◆ Exercise instructions ◆
Go through the data and copy every line exactly, but not the images.

========

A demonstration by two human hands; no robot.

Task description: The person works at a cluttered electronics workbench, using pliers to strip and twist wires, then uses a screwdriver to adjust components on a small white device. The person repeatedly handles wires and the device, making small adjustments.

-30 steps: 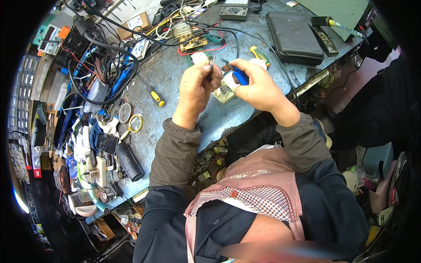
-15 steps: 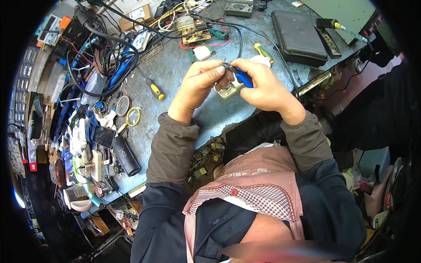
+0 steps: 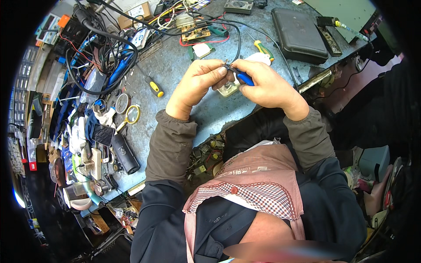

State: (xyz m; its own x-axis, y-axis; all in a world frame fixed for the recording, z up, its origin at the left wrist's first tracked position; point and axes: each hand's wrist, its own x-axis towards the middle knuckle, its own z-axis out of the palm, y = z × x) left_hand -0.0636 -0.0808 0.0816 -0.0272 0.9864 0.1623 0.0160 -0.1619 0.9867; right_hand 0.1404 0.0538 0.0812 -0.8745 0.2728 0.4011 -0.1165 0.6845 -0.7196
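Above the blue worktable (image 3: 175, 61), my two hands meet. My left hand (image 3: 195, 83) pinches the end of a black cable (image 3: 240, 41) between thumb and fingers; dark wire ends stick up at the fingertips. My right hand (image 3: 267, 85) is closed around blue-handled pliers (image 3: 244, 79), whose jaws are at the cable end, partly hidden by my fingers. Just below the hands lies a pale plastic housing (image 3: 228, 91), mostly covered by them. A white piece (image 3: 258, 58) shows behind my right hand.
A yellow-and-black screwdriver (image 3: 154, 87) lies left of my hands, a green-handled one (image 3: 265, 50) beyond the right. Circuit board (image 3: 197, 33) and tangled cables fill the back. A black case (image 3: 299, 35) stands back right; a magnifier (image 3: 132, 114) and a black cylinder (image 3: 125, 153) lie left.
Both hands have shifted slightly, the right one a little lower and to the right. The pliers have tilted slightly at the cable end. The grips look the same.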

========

◆ Response area ◆
A demonstration by two human hands; no robot.

Task description: The person works at a cluttered electronics workbench, using pliers to strip and twist wires, then uses a screwdriver to adjust components on a small white device. The person repeatedly handles wires and the device, making small adjustments.

-30 steps: 
-15 steps: 
+0 steps: 

State: (xyz m; its own x-axis, y-axis; all in a world frame fixed for the recording, z up, its origin at the left wrist's first tracked position; point and axes: each hand's wrist, its own x-axis towards the middle knuckle, its own z-axis out of the palm, y = z × x) left_hand -0.0636 -0.0808 0.0816 -0.0272 0.9864 0.1623 0.0160 -0.1619 0.9867; right_hand 0.1404 0.0538 0.0812 -0.8745 0.2728 0.4011 -0.1165 0.6845 -0.7196
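Above the blue worktable (image 3: 175, 61), my two hands meet. My left hand (image 3: 195, 83) pinches the end of a black cable (image 3: 240, 41) between thumb and fingers; dark wire ends stick up at the fingertips. My right hand (image 3: 267, 85) is closed around blue-handled pliers (image 3: 244, 79), whose jaws are at the cable end, partly hidden by my fingers. Just below the hands lies a pale plastic housing (image 3: 228, 91), mostly covered by them. A white piece (image 3: 258, 58) shows behind my right hand.
A yellow-and-black screwdriver (image 3: 154, 87) lies left of my hands, a green-handled one (image 3: 265, 50) beyond the right. Circuit board (image 3: 197, 33) and tangled cables fill the back. A black case (image 3: 299, 35) stands back right; a magnifier (image 3: 132, 114) and a black cylinder (image 3: 125, 153) lie left.
Both hands have shifted slightly, the right one a little lower and to the right. The pliers have tilted slightly at the cable end. The grips look the same.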

That concludes the answer to this exercise.